EXERCISE: Beginning with the first line below, please restate each line exactly, down to and including the line containing "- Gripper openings".

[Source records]
⁂
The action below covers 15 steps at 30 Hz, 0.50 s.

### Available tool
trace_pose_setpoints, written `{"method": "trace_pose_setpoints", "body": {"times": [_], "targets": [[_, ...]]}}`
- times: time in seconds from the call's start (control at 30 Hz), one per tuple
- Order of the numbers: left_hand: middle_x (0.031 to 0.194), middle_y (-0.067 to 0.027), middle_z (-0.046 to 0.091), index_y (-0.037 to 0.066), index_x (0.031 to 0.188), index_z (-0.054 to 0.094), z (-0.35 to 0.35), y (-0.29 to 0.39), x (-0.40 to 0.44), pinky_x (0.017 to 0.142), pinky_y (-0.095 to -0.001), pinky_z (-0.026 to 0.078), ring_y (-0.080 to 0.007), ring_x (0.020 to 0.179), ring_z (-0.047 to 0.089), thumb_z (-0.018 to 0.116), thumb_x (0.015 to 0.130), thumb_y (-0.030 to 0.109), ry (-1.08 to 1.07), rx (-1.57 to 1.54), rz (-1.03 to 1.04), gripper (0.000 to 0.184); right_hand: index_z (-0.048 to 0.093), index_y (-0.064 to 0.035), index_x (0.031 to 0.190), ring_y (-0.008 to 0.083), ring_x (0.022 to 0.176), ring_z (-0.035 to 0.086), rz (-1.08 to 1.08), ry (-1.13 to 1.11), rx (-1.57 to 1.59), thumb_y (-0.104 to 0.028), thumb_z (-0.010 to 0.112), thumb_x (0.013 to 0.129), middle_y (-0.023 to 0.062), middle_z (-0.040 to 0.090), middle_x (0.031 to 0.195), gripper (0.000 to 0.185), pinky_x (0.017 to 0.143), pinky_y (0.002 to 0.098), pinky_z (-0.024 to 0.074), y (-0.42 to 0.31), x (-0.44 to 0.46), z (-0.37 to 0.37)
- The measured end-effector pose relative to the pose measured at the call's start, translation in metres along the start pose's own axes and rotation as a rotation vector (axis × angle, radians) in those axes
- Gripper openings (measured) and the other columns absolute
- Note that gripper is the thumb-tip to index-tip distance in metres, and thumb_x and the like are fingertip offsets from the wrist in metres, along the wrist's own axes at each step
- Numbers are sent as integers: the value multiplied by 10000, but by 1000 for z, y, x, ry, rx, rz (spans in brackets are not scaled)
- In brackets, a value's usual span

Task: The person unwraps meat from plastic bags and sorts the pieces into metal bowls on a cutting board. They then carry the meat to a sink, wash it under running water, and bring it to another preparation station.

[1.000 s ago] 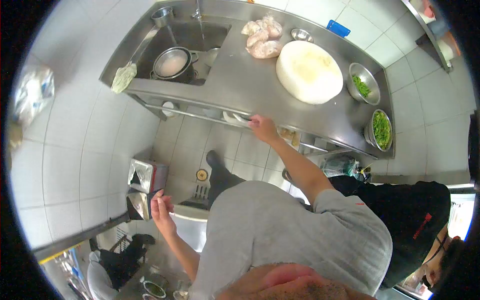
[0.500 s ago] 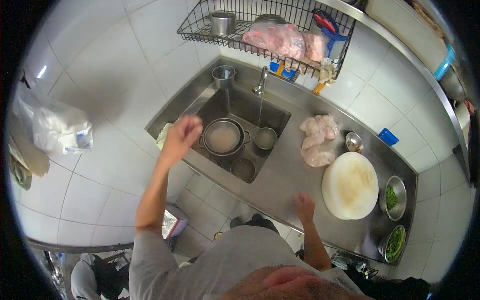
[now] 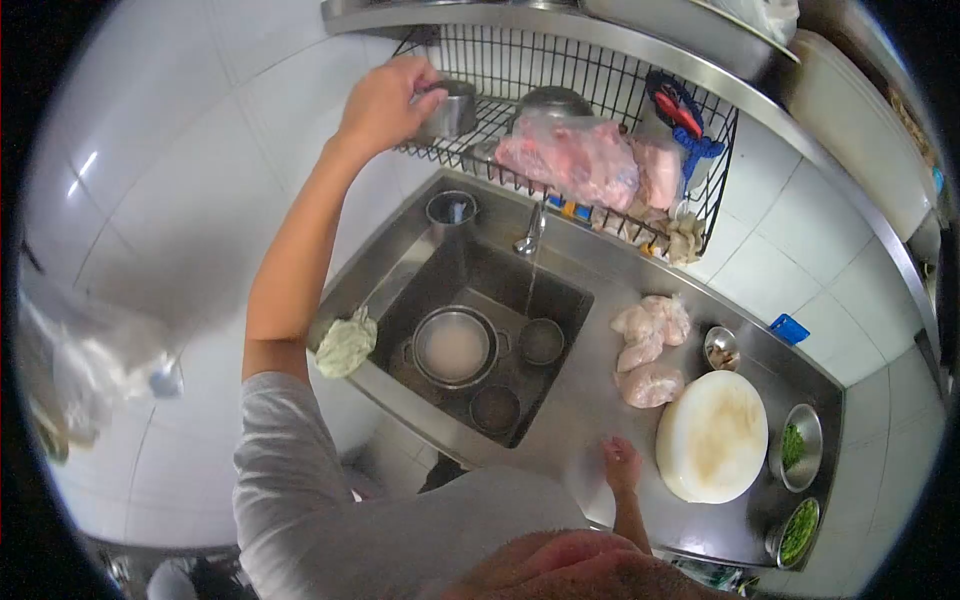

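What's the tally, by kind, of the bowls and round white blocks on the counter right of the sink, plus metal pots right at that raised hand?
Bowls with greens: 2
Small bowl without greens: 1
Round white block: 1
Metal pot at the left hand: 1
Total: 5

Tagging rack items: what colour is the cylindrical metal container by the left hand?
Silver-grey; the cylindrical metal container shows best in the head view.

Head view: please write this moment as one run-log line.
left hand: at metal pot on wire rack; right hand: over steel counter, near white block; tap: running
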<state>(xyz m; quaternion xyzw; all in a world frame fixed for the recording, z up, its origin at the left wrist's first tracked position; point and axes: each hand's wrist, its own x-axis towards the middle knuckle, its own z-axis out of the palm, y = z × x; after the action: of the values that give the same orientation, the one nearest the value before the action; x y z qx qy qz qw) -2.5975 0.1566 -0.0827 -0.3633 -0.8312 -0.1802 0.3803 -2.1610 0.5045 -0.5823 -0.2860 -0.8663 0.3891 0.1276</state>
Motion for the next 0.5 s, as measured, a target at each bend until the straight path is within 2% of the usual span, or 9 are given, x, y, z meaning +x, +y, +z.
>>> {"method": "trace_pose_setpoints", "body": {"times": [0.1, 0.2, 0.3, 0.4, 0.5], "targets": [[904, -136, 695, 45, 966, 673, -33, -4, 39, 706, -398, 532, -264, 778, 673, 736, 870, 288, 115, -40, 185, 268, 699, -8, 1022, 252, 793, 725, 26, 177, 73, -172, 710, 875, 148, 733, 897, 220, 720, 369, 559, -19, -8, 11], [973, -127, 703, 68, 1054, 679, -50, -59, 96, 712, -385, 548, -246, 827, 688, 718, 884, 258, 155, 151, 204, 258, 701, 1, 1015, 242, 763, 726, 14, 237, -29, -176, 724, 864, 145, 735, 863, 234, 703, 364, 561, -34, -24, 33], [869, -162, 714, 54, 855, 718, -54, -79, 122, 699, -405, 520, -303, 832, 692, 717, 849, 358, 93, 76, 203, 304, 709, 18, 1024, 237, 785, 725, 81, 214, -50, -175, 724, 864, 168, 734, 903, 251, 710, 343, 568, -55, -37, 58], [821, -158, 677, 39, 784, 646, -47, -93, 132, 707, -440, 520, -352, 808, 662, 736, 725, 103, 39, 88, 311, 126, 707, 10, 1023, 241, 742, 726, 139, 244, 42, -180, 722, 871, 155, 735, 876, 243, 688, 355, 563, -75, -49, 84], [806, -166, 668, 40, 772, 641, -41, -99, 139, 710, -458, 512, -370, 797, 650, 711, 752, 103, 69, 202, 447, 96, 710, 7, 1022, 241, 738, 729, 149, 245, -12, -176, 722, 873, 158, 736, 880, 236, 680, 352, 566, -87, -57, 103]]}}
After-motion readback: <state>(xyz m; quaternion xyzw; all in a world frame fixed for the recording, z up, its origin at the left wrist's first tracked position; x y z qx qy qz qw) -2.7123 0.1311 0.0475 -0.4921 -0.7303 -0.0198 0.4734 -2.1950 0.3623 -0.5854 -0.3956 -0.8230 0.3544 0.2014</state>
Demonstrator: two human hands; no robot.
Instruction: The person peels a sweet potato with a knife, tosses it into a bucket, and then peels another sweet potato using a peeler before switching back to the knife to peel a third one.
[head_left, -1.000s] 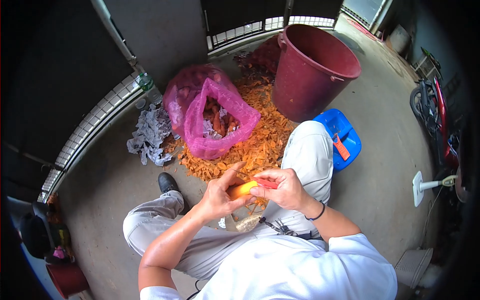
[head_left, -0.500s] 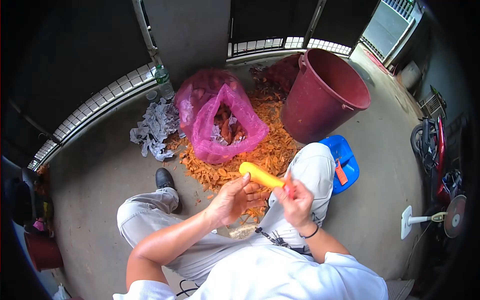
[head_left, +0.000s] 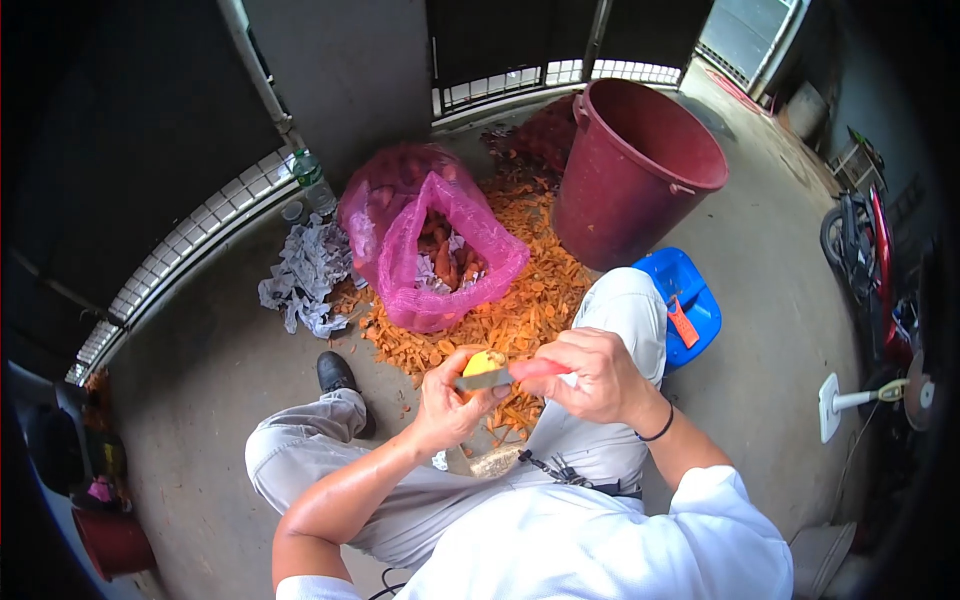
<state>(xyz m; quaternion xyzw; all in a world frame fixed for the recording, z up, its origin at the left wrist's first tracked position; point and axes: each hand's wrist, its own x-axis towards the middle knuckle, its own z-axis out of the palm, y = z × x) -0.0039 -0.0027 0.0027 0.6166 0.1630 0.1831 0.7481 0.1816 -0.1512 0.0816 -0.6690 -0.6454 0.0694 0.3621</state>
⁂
SOLUTION FOR THIS TASK:
The action below covers 15 steps at 30 Hz, 0.50 s.

### Available tool
trace_pose_setpoints, written `{"method": "trace_pose_setpoints", "body": {"times": [_], "targets": [[_, ...]]}}`
- times: time in seconds from the call's start (control at 30 Hz), one per tuple
- Order of the numbers: left_hand: middle_x (0.031 to 0.194), middle_y (-0.067 to 0.027), middle_z (-0.046 to 0.091), index_y (-0.037 to 0.066), index_x (0.031 to 0.188), index_z (-0.054 to 0.094), z (-0.35 to 0.35), y (-0.29 to 0.39), x (-0.40 to 0.44), pinky_x (0.017 to 0.142), pinky_y (-0.095 to -0.001), pinky_z (-0.026 to 0.078), ring_y (-0.080 to 0.007), ring_x (0.020 to 0.179), ring_z (-0.047 to 0.089), thumb_z (-0.018 to 0.116), thumb_x (0.015 to 0.130), thumb_y (-0.030 to 0.109), ry (-1.08 to 1.07), rx (-1.57 to 1.54), rz (-1.03 to 1.04), gripper (0.000 to 0.184); right_hand: index_z (-0.048 to 0.093), index_y (-0.064 to 0.035), index_x (0.031 to 0.190), ring_y (-0.008 to 0.083), ring_x (0.022 to 0.176), ring_z (-0.035 to 0.086), rz (-1.08 to 1.08), ry (-1.13 to 1.11), rx (-1.57 to 1.59), thumb_y (-0.104 to 0.028), thumb_z (-0.010 to 0.112), thumb_x (0.013 to 0.129), middle_y (-0.023 to 0.062), middle_z (-0.040 to 0.090), middle_x (0.031 to 0.195), gripper (0.000 to 0.185), pinky_x (0.017 to 0.143), pinky_y (0.002 to 0.098), pinky_z (-0.024 to 0.074), y (-0.42 to 0.31), x (-0.44 to 0.46), z (-0.37 to 0.37)
- The measured end-effector pose relative to the pose measured at the call's start, translation in metres along the start pose's own axes and rotation as a rotation vector (axis × angle, radians) in those axes
- Gripper openings (measured) and the other columns absolute

The exercise asks for nothing more.